[[ COLLECTED DATA open ]]
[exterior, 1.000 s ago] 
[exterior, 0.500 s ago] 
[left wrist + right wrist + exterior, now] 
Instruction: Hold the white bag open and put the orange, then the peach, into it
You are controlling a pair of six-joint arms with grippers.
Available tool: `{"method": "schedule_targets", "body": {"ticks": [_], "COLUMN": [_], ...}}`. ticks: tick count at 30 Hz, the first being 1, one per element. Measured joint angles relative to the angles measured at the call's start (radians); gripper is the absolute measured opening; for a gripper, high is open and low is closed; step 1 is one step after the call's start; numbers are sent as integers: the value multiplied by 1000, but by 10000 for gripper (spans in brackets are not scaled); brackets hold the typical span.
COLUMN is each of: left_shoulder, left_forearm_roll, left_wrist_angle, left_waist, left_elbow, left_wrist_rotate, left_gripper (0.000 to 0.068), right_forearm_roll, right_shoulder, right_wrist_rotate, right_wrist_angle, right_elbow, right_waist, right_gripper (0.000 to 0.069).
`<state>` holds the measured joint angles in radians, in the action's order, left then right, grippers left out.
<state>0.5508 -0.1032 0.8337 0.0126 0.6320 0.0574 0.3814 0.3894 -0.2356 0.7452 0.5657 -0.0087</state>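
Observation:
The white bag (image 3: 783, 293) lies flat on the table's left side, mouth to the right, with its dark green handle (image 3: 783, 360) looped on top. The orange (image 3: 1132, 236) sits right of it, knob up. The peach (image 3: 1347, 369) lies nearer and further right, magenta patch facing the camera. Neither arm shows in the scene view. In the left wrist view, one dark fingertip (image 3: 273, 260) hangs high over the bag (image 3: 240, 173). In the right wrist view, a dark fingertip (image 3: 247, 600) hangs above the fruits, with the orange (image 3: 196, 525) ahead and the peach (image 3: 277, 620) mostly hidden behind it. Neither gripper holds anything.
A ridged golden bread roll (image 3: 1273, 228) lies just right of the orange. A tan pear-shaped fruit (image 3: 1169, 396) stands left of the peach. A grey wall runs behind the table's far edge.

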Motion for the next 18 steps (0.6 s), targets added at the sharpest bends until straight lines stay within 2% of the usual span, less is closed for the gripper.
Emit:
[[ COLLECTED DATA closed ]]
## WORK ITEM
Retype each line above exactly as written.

## EXERCISE RESPONSE
[exterior, 1.000 s ago] 
[exterior, 0.500 s ago] 
[left wrist + right wrist + exterior, now] 
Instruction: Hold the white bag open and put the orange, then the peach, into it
You are controlling a pair of six-joint arms with grippers.
Available tool: `{"method": "schedule_targets", "body": {"ticks": [_], "COLUMN": [_], ...}}`. ticks: tick count at 30 Hz, the first being 1, one per element. Measured joint angles relative to the angles measured at the call's start (radians); gripper is the absolute measured opening; for a gripper, high is open and low is closed; step 1 is one step after the call's start; numbers are sent as integers: the value multiplied by 1000, but by 10000 for gripper (spans in brackets are not scaled); brackets hold the typical span.
COLUMN is each of: left_shoulder, left_forearm_roll, left_wrist_angle, left_waist, left_elbow, left_wrist_rotate, left_gripper (0.000 to 0.068), right_forearm_roll, right_shoulder, right_wrist_rotate, right_wrist_angle, right_elbow, right_waist, right_gripper (0.000 to 0.069).
`<state>` holds the measured joint angles in radians, in the action's order, left then right, grippers left out.
<state>0.5508 -0.1032 0.8337 0.0126 0.6320 0.0574 0.3814 0.3894 -0.2356 0.7452 0.5657 -0.0087</state>
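Observation:
The white bag (image 3: 783, 293) lies flat on the table's left side, mouth to the right, with its dark green handle (image 3: 783, 360) looped on top. The orange (image 3: 1132, 236) sits right of it, knob up. The peach (image 3: 1347, 369) lies nearer and further right, magenta patch facing the camera. Neither arm shows in the scene view. In the left wrist view, one dark fingertip (image 3: 273, 260) hangs high over the bag (image 3: 240, 173). In the right wrist view, a dark fingertip (image 3: 247, 600) hangs above the fruits, with the orange (image 3: 196, 525) ahead and the peach (image 3: 277, 620) mostly hidden behind it. Neither gripper holds anything.
A ridged golden bread roll (image 3: 1273, 228) lies just right of the orange. A tan pear-shaped fruit (image 3: 1169, 396) stands left of the peach. A grey wall runs behind the table's far edge.
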
Motion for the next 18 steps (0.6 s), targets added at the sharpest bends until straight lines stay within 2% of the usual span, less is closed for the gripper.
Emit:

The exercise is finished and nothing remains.